*Activity*. Repeat exactly, and only, the lines below starting at the line that contains "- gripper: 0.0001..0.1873" and ending at the line that contains "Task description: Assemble", inclusive of both.

*Available data*.

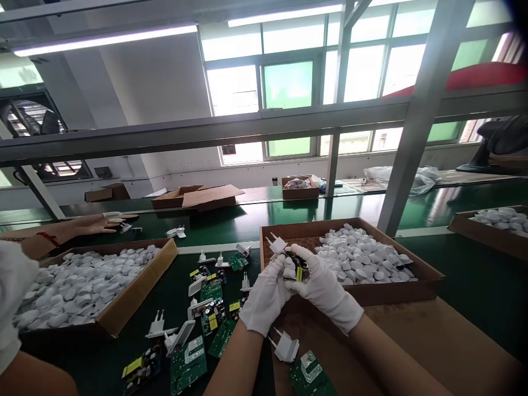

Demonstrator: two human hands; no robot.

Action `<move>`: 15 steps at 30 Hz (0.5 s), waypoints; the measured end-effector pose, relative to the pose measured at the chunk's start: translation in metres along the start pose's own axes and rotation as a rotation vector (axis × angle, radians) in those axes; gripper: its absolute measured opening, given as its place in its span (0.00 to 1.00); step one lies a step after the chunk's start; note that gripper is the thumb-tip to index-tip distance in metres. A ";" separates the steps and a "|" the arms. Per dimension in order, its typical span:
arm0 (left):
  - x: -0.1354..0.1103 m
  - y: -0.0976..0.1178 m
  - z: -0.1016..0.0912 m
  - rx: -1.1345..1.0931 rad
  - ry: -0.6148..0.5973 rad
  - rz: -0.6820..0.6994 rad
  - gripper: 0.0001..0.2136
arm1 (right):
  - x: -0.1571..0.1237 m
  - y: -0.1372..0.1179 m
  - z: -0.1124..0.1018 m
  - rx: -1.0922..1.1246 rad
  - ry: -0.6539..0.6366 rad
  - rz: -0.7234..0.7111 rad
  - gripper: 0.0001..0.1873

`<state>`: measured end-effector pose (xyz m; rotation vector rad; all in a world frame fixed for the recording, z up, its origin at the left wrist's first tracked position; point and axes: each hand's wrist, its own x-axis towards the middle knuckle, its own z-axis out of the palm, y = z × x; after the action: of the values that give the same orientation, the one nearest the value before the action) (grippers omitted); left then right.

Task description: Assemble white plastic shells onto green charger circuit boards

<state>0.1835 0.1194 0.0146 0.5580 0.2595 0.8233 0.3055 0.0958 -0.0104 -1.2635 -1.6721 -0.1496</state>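
Note:
Both my hands wear white gloves and meet in front of me over the near edge of a cardboard tray [429, 275] of white plastic caps [363, 256]. My left hand [268, 294] is closed round a white plug housing with two prongs [276, 243]. My right hand [325, 289] is closed on a small circuit board with a yellow part [299, 270], pressed against the housing. Loose green circuit boards [212, 308] and white plug housings [284, 346] lie on the dark green surface just below my hands.
A second cardboard tray [140, 291] of white caps stands at left. A co-worker's arm and hand [93, 224] reach over the green belt [247, 217] behind it. More boxes sit at the back and far right. A grey frame post [408, 148] rises behind my tray.

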 end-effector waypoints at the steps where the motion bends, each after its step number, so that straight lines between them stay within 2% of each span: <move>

*Written reply*.
  - gripper: 0.0001..0.1873

`<state>`: measured end-effector pose (xyz m; rotation vector rad; all in a world frame fixed for the recording, z up, its origin at the left wrist's first tracked position; point and axes: each hand's wrist, its own x-axis towards the middle knuckle, its own z-axis out of the palm, y = z × x; after the action: of the values that give the same orientation, the one nearest the value before the action) (grippers omitted); left then right.

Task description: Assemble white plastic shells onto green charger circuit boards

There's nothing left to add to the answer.